The American Cornhole League (ACL) is the sanctioning body for the sport of professional cornhole in the United States and is the originator of competitive cornhole. Headquartered in Rock Hill, SC, the ACL hosts over 25,000 tournaments per year and has an active player base of over 100,000 players.

The ACL features a group of professional cornhole players each season that compete on television broadcasts (network partners include ESPN and CBS). These players are referred to as ACL Pros.

The ACL is majority owned by ACL Commissioner Stacey Moore. In 2021, the ACL introduced its first outside investors of Asland Capital Partners and John Thompson III.

History 
The ACL was founded in 2015 by ACL Commissioner Stacey Moore. Part of the standardization of equipment for the league was rooted in its proprietary ACL Bag Policy which standardized the cornhole bag for competitive play and the league's partnership with AllCornhole for officially licensed ACL Pro cornhole boards. The league debuted its first championship event in 2016, named the Championship of Bags, which aired on ESPN3. One year later, the ACL appeared on television for the first time, airing its 2017 Championships of Bags on ESPN2 on the back of its first ESPN deal. At the conclusion of the 2019 season, the ACL created a non-profit governing body for the sport in the United States called USA Cornhole, with the idea of making cornhole an Olympic Sport.

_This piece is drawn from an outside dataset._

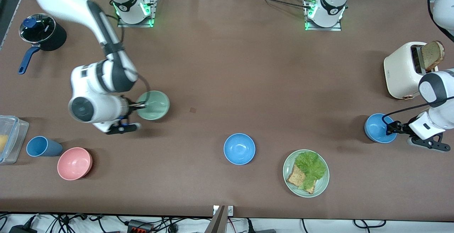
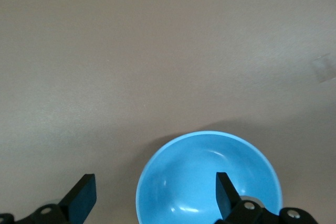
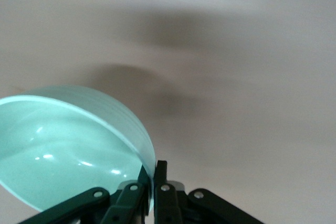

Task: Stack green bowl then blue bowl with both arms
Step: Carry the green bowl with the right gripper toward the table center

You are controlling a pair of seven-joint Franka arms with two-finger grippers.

In 2020 amid the COVID-19 pandemic, the ACL aired on ESPN networks for six straight weeks, propelling exponential growth for the league and sport. In 2021, the ACL signed a network contract with CBS Sports and introduced a new ACL Pro Shootout Series.

Divisions 
The two main divisions of the American Cornhole League are the Pro Division and Open Division. Pro Division tournaments are specifically reserved for ACL Pros. Open Division tournaments are open to all ACL members and to the general public. Both divisions span the length of the ACL season which runs October through August each year.